— Activity —
Give back the lines below verbatim, omitting all pictures.

— Available data —
________________________________________
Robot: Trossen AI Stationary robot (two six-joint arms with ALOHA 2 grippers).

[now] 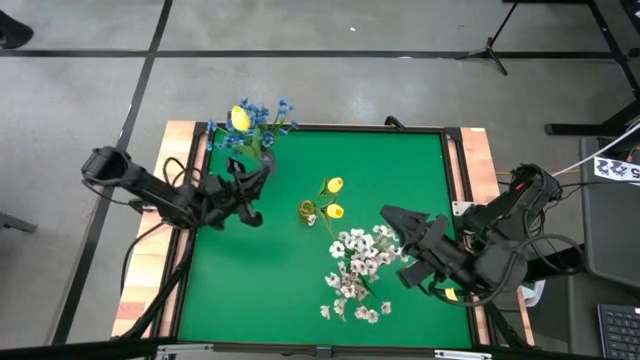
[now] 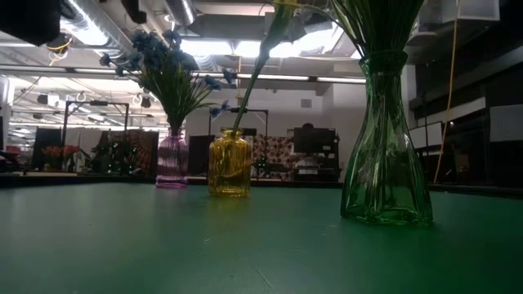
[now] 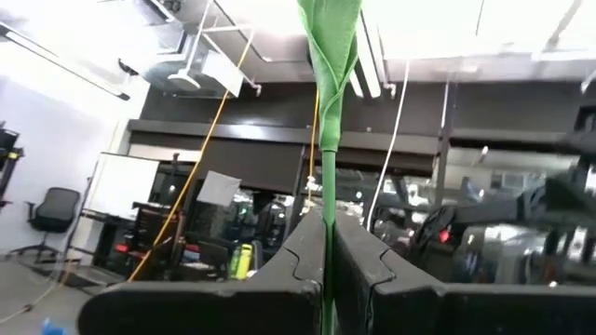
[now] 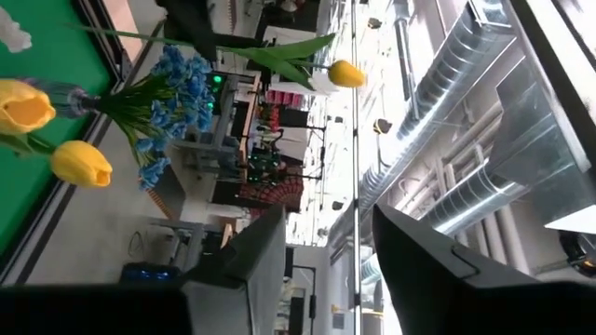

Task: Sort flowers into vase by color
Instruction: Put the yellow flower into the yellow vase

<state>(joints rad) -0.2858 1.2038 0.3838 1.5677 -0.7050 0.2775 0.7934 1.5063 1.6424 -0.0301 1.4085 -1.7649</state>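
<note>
My left gripper [image 1: 258, 170] stands at the table's far left, shut on the green stem of a yellow tulip whose bud [image 1: 240, 118] is up beside the blue flowers [image 1: 270, 118]. The blue flowers stand in a pink vase [image 2: 172, 160]. Two yellow tulips [image 1: 333, 197] stick up from a yellow vase [image 2: 230, 165] at mid-table. White flowers [image 1: 360, 268] fill a green vase [image 2: 384, 147] at the near right. My right gripper [image 1: 398, 222] hovers open beside the white flowers, nothing between its fingers [image 4: 261, 251]. My left gripper pinches the tulip's thin green stem [image 3: 328, 200] between its two shut fingers [image 3: 303, 256]. The stem runs on past the fingertips along the fingers and carries a leaf [image 3: 331, 46] farther up. The tulip is lifted clear of the table, bud end up.
A wooden border [image 1: 185, 140] frames the green mat [image 1: 400, 170], with free mat at the far right and near left. Cables trail by both arm bases. Beyond the table are shelves, screens and a stand's legs [image 1: 490, 50] on the floor.
</note>
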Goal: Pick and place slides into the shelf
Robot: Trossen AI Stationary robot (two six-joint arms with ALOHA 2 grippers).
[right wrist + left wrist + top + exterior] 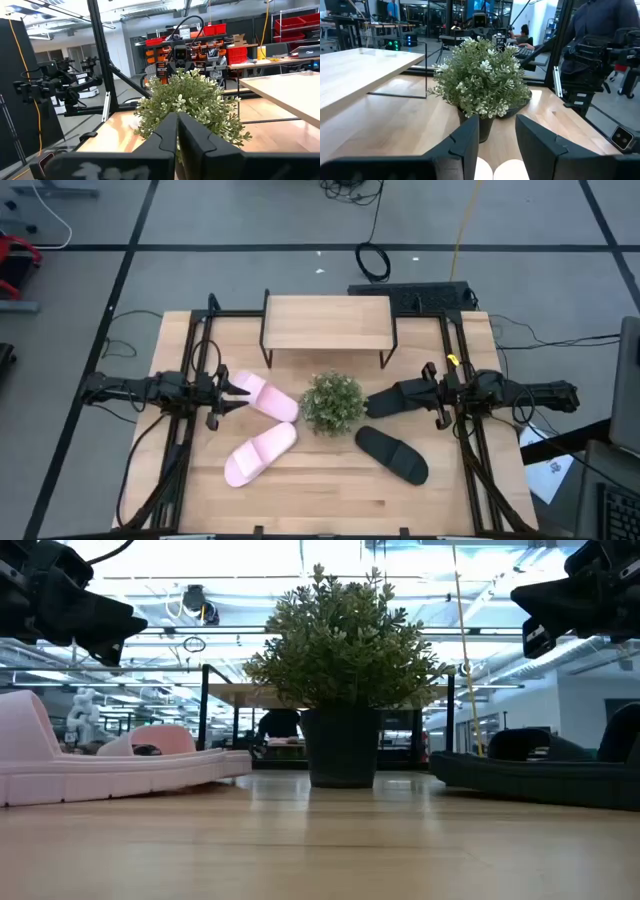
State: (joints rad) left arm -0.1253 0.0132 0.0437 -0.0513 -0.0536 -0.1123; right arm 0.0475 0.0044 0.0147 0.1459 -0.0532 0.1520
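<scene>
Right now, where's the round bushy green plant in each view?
High view: the round bushy green plant stands mid-table, between the two grippers, in front of the low light wooden shelf.
Low view: centre of frame, in a dark pot.
Left wrist view: centre, beyond the fingers.
Right wrist view: centre, behind the fingers.
Shared landmark: the shelf board, behind the plant in all four views.

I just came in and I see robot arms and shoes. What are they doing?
The robot is tidying slides onto the shelf, which has nothing on it yet. Its left hand is open over one pink slide; the other pink slide lies nearer the front. Its right hand is shut and hangs beside the plant, holding nothing. One black slide lies on the table.
</scene>
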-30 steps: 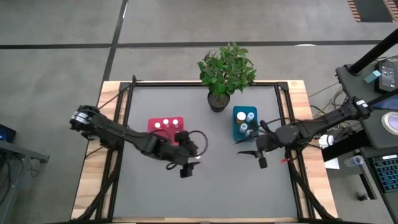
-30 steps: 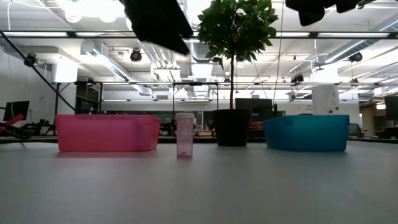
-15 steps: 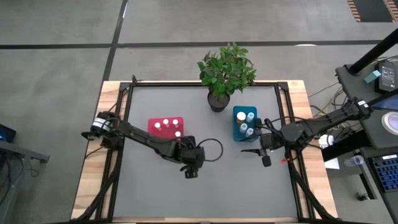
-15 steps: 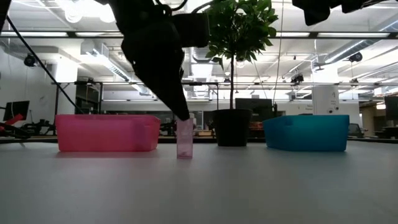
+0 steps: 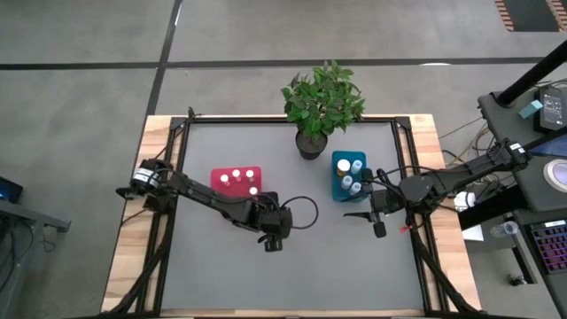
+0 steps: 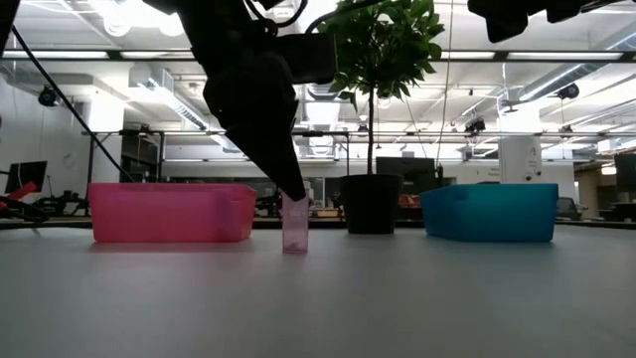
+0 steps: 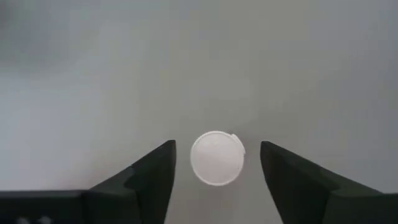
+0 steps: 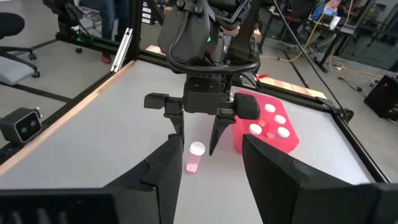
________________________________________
— Response box —
Robot: Trossen AI Stationary robot (two six-joint arms with ALOHA 2 grippers).

[now] 
[now] 
[now] 
[now] 

Task: Sort flowers into vase by color
Instruction: Put the yellow flower into the yellow vase

<state>(joints rad) -0.2858 1.2038 0.3838 1.5677 -0.7050 0.2775 0.7934 1.5063 1.6424 -0.0301 1.4085 -1.7649</state>
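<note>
My left gripper [image 1: 258, 170] stands at the table's far left, shut on the green stem of a yellow tulip whose bud [image 1: 240, 118] is up beside the blue flowers [image 1: 270, 118]. The blue flowers stand in a pink vase [image 2: 172, 160]. Two yellow tulips [image 1: 333, 197] stick up from a yellow vase [image 2: 230, 165] at mid-table. White flowers [image 1: 360, 268] fill a green vase [image 2: 384, 147] at the near right. My right gripper [image 1: 398, 222] hovers open beside the white flowers, nothing between its fingers [image 4: 261, 251]. My left gripper pinches the tulip's thin green stem [image 3: 328, 200] between its two shut fingers [image 3: 303, 256]. The stem runs on past the fingertips along the fingers and carries a leaf [image 3: 331, 46] farther up. The tulip is lifted clear of the table, bud end up.
A wooden border [image 1: 185, 140] frames the green mat [image 1: 400, 170], with free mat at the far right and near left. Cables trail by both arm bases. Beyond the table are shelves, screens and a stand's legs [image 1: 490, 50] on the floor.
</note>
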Goal: Pick and place slides into the shelf
Robot: Trossen AI Stationary robot (two six-joint arms with ALOHA 2 grippers).
[right wrist + left wrist + top + exterior] 
State: (joints rad) left arm -0.1253 0.0132 0.0437 -0.0513 -0.0536 -0.1123; right arm 0.0475 0.0044 0.0147 0.1459 -0.0532 0.1520
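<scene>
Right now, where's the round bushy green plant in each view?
High view: the round bushy green plant stands mid-table, between the two grippers, in front of the low light wooden shelf.
Low view: centre of frame, in a dark pot.
Left wrist view: centre, beyond the fingers.
Right wrist view: centre, behind the fingers.
Shared landmark: the shelf board, behind the plant in all four views.

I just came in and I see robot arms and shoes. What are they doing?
The robot is tidying slides onto the shelf, which has nothing on it yet. Its left hand is open over one pink slide; the other pink slide lies nearer the front. Its right hand is shut and hangs beside the plant, holding nothing. One black slide lies on the table.
</scene>
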-30 steps: 
-30 steps: 
-15 steps: 
-15 steps: 
+0 steps: 
+0 steps: 
+0 steps: 
+0 steps: 

Above is the complete output.